The Associated Press has a bone to pick with Senator Roger Marshall (R-Kansas) concerning some of his purported “medical advice.” Senator Marshall is a physician who worked in the medical field prior to entering politics, so the media consensus seems to be that he bears a greater responsibility for “getting it right” when talking about ways to combat the COVID pandemic. But they insist that he’s selling snake oil to his constituents (and the rest of the nation) when it comes to the novel coronavirus. He’s being accused of sounding “more like a politician than a physician” while issuing “sketchy medical advice.” And he has also dared to disagree with official federal government positions on various treatments and remedies. So what is it that the good doctor is supposedly getting so wrong?
Roger Marshall won’t let people forget he’s a doctor, putting “Doc” in the letterhead of his U.S. Senate office’s news releases. But when he talks about COVID-19 vaccines, some doctors and experts say the Kansas Republican sounds far more like a politician than a physician.
He’s made statements about vaccines and immunity that defy both medical consensus and official U.S. government guidance. He’s aggressively fighting President Joe Biden’s vaccine requirements, arguing they’ll infringe on people’s liberties and wreck the economy. He’s acknowledged experimenting on himself with an unproven treatment for warding off the coronavirus.

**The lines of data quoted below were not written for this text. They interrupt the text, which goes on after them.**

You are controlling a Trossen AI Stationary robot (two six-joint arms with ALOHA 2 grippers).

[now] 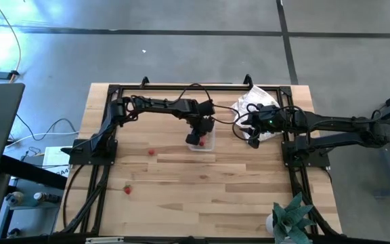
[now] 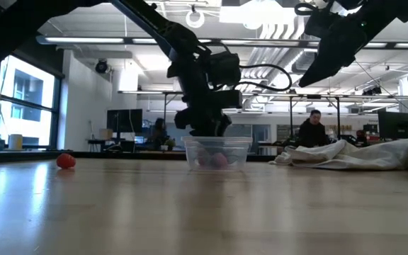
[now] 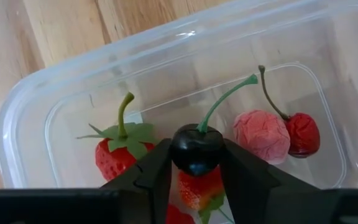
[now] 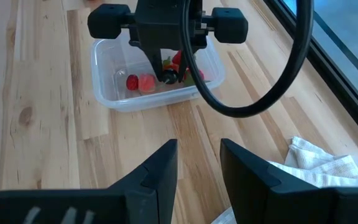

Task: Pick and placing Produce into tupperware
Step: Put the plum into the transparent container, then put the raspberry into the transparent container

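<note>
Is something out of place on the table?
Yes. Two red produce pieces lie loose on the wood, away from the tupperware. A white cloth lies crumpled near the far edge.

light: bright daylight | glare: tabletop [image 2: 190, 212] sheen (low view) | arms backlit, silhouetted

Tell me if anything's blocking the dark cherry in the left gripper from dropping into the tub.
Nothing visible does. The left gripper holds the dark cherry directly over the open tub, with no lid on it. Strawberries and other red pieces already lie on the bottom beneath it, with bare floor between them.
</note>
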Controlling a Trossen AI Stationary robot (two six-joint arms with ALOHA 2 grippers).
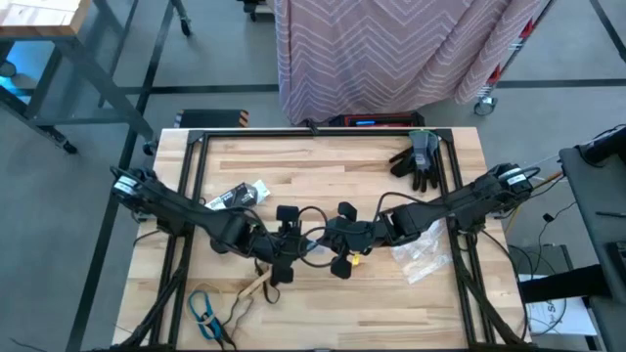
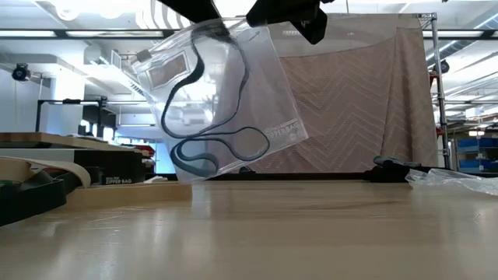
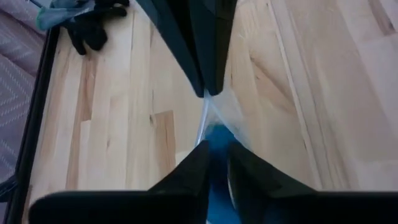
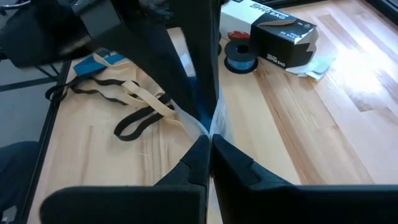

Marshall’s positions are pushing the first-term senator and obstetrician closer to the medical fringe. But he has company in other GOP doctors, dentists and pharmacists in Congress, several of whom have also spread sketchy medical advice when it comes to the pandemic.
Before getting into the details of this supposedly controversial medical advice, I will take this opportunity to note that it’s always a good idea for experts to make sure they get their facts straight when discussing important matters. But even more so, the public needs to be savvy about where they are getting their advice from because not all professionals are created equal. Marshall is indeed a doctor who completed medical school and his residency. But it’s worth noting that he’s an OBGYN. Yes, he no doubt received training in medical school on infectious diseases and all the rest, but that’s really not the same as specializing as a virologist. And since leaving that profession for politics, he may not have had time to keep up to date on all of the latest developments in viral research.
But with that out of the way, looking down the AP’s list of supposedly “questionable” medical advice and practices promoted by Marshall, it’s difficult to say that he’s done more than come down on one side or the other on questions that are still being debated globally by the medical experts. Just because the FDA listens to a variety of medical opinions and decides on one of them does not mean that the debate is over, particularly when discussing a disease that’s only been around for a couple of years and treatments that were not developed until the past twelve months.
One example cited by the AP is the fact that Marshall has signed on to a letter urging the CDC to “consider natural immunity in people who have had the virus.” Even if not every medical expert agrees 100% on the level of immunity recovered patients exhibit, they all agree that surviving the disease confers immunity. Some studies have certainly suggested that people with natural immunity who get vaccinated have even more antibodies and are more protected, but that doesn’t discount the existence of natural immunity.
The AP argues that “natural immunity arises after an infection, but the general medical consensus is that the degree of protection varies from person to person and is likely to wane over time.” I’m sure that’s true, but we’ve been fed one study after another showing that you can say the exact same thing about the vaccines. That’s why we’re having the booster debate right now.
Marshall is also accused of telling people he took weekly doses of hydroxychloroquine, citing one FDA warning about using it to fight off COVID. They fail to note that the National Institutes of Health argued that the drug was indeed effective in some treatment plans. At most you can say that the efficacy of the drug remains “disputed” in the medical community and more data is required, but it has definitely helped some people. So why is Marshall’s take on the subject so “sketchy?” The reality is that most liberals in the media wanted to trash hydroxychloroquine because Donald Trump endorsed it.
It just seems like the press is trying to treat Marshall like some sort of wild-eyed anti-vaxxer who is trying to destroy science. In reality, Marshall is fully vaccinated and recently encouraged his parents to sign up for booster shots. He’s appeared in government public service announcements encouraging people to get vaccinated. He just doesn’t want the government making that decision for everyone. Is that really such a crazy position for a person to take, particularly when they’re a doctor?